But let's face it, something like Spotify's postings are cool, but far from constructive. And I know my task-list is similar. It's cool to be able to assign tasks to friends, but it's not going any where if that's all there is. That wasn't my point anyways since it was just coding practice. But as I was building it out I really started to think about how something really useful or constructive could be built to leverage FB's Open Graph or Twitter, G+, etc.

So this morning, I started playing around with Votizen and it's one of the first times I've seen something take advantage of the simple aspects of FB's Open Graph and make it potentially very constructive. Now that I understand more about FB's Graph, things started clicking in my mind as I went through a few pages on Votizen. Simple things like pulling in my friends' Likes of Political candidates or their frequency of voting is something which can be built upon and made into something much greater.

I won't get into what may scare people in terms of whether they want a site to track their voting preferences since there will always be detractors who don't want personal info shared out.

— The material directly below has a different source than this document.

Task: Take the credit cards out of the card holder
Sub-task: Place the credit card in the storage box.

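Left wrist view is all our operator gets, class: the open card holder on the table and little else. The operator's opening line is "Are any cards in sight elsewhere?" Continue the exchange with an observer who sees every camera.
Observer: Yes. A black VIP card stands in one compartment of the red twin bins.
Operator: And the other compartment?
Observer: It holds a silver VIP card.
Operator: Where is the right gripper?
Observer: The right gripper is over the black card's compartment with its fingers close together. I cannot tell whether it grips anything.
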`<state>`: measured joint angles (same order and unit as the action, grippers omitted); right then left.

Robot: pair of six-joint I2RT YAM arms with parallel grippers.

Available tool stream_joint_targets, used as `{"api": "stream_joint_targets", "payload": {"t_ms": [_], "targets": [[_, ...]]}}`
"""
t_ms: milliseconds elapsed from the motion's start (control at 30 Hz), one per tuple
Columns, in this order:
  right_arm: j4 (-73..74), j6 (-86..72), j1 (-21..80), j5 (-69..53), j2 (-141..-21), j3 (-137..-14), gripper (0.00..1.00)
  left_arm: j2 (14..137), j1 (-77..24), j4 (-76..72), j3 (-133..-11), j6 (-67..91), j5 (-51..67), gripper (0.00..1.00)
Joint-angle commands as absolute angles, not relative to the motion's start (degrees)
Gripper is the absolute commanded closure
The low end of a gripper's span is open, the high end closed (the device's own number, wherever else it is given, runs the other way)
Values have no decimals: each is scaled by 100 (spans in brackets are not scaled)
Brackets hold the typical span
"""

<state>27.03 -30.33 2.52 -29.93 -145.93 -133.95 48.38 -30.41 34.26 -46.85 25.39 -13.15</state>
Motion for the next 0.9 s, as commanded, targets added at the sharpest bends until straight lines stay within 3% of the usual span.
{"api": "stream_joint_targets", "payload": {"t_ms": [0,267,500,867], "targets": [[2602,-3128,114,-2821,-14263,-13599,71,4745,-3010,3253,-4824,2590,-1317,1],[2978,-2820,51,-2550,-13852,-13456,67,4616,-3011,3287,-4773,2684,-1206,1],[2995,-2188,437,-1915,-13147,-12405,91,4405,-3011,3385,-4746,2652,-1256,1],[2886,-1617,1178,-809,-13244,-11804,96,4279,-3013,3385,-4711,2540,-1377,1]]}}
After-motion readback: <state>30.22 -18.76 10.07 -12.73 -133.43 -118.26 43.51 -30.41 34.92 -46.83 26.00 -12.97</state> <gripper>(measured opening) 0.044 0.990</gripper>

Those folks needs to figure out what's personal to them and avoid posting or talking about it. Meanwhile, I'm happy to tell people who I plan to vote for and I want to know what my friends plan to do in that regard too.

Back to the idea of building something constructive on the back of FB's Open Graph...

I see Votizen as trying to change the paradigm of candidate endorsement. Rather than focus on famous or well-connected people or newspapers endorsing political candidates, let's focus on who WE want to endorse. Let's focus on who our FRIENDS want to endorse. Sure it'll be nice to know who Jerry Brown or the LA Times endorses this political season, but I see Votizen as a wonderful way to leverage the social networks we built-up so well and use it for a constructive purpose of getting and staying engaged about political matters. And rather than just seeing endorsements on my FB ticker, I see this as a way to build engagement amongst friends about this.

I look forward to what Votizen has to offer this political season.